Abstract :
[en] Introduction: Functional connectivity has been successfully used to discriminate non-sedated patients with disorders of consciousness (Demertzi et al., 2015). However, on clinical demand, patients are evaluated under sedation to restrict motion, which considerably limits the classification of patients based on functional connectivity. It has been previously shown that changes of the frequency properties of spontaneous BOLD signal are of cognitive relevance even in sleeping neonates (Alcauter et al., 2015). We therefore aimed at exploring the automatic discrimination of sedated patients in the clinical entities of minimally consciousness state (MCS) and unresponsive wakefulness syndrome (UWS), based on the frequency profile of the BOLD signal.
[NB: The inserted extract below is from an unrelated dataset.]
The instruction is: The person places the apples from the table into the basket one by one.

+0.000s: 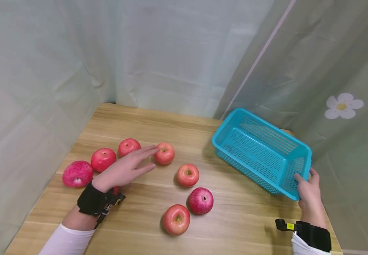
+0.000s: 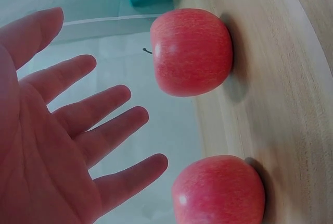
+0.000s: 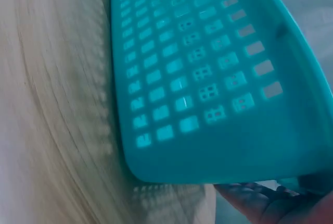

Methods: Forty-four patients with MCS (n=26) or VS/UWS (n=18), based on the Coma Recovery Scale-Revised (CRS-R), were scanned on a 3T MRI scanner. Images of the whole brain were acquired with BOLD-sensitive sequences (300 volumes, TR=2s, TE=30ms, voxel size=3x3x3 mm3) and a T1 (TR=2.3s, TE=2.47ms, voxel size = 1x1x1.2 mm3). Sedative agents (propofol, sevoflurane, or a combination of both) were administered using the minimum necessary dose. Preprocessing of functional images included slice-time correction, realignment, segmentation, normalisation, and smoothing (6mm FWHM). Noise reduction included detection and regression of motion outliers (ART toolbox), anatomical component-based correction, and regression of motion parameters, no temrporal filtering was applied. The average power density between 0.01 and 0.1 Hz (classic frequency band for resting state analyses) was estimated and divided by the total power density, for each voxel. Supervised classification of patients in MCS or UWS was explored with Support Vector Machine classifiier using stratified 5-fold cross-validation. The clusters with significant differences between groups (p<0.005, uncorrected; cluster size > 10 voxels) in the training sets were selected as features. The 5-fold validation was repeated 20 times to estimate the
variability of the classification accuracies and the frequency of each voxel being selected as a relevant feature.
Results:The average classification accuracy was 79%±5 (SD), with average sensitivity 76%±10, and specificity 81%±9. The most frequently selected regions as features included the superior parietal lobule (Frequency: 100%; MNI x, y, z (mm): -26, -50, 64), putamen (97%; -30, -6, -8), occipital fusiform gyrus (92%; -34, -70, -20), occipital pole (65%; 22, -98, 16), angular gyrus (54%; -60, -58, 32).
Conclusions: The power spectral density of the spontaneous BOLD signal under anesthesia allowed to classify individual patients with MCS and UWS with 79% accuracy. The most frequent selected features included association areas in the parietal and occipital lobes and the putamen. Further validation with independent cohorts is needed to generalize the current findings. Taken together, the use of power spectral density may represent an alternative to functional connectivity to classify patients with consciousness disorders under anesthesia, therefore capturing properties of conscious function beyond reportability.